Closed hrzafer closed 8 years ago
Thanks for reporting these. Will try to reproduce.
I also get this error on virtual xubuntu 14.04 in addition to the compiler warnings. Linux Mint 17.1 on VirtualBox compiles with no warning.
FYI actually I'm a Windows user and thankfully I managed to compile and execute Glove with Cygwin (on Windows 10) without any problems.

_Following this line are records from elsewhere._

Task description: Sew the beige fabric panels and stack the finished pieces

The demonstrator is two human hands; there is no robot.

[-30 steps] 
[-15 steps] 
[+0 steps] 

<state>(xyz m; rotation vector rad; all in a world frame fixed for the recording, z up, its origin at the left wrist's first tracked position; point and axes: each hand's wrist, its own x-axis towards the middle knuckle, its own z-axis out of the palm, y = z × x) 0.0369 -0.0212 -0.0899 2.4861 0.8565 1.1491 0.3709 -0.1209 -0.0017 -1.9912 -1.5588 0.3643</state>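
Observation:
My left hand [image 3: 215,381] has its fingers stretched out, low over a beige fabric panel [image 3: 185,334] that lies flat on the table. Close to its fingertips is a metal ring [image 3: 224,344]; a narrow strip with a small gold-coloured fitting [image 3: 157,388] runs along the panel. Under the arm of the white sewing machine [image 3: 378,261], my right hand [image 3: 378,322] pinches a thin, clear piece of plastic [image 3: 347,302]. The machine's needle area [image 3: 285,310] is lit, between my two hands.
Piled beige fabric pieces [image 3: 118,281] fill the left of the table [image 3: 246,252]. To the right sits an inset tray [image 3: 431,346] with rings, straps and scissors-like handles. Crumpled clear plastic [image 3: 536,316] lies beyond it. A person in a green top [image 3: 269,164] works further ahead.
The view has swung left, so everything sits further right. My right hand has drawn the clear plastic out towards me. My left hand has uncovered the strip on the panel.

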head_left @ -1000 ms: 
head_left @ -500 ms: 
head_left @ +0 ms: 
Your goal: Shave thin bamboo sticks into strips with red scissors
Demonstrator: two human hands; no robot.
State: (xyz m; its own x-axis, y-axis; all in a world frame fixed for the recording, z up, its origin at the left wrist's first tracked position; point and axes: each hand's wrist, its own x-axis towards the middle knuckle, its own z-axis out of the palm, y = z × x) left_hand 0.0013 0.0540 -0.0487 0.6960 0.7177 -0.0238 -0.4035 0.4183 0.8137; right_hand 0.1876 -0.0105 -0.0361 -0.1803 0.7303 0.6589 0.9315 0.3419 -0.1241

Sorry for the slow reply. Meant to respond to this earlier after merging https://github.com/stanfordnlp/GloVe/pull/3. Do you mind trying this again and seeing if you get a segmentation fault after the fix? Perhaps if you do you could try running with valgrind --tool=memcheck $BUILDDIR/shuffle ...
and paste the result?
I'm going to assume this was solved by our memory pull request fixes. Please reopen if you are able to reproduce on the most recent version.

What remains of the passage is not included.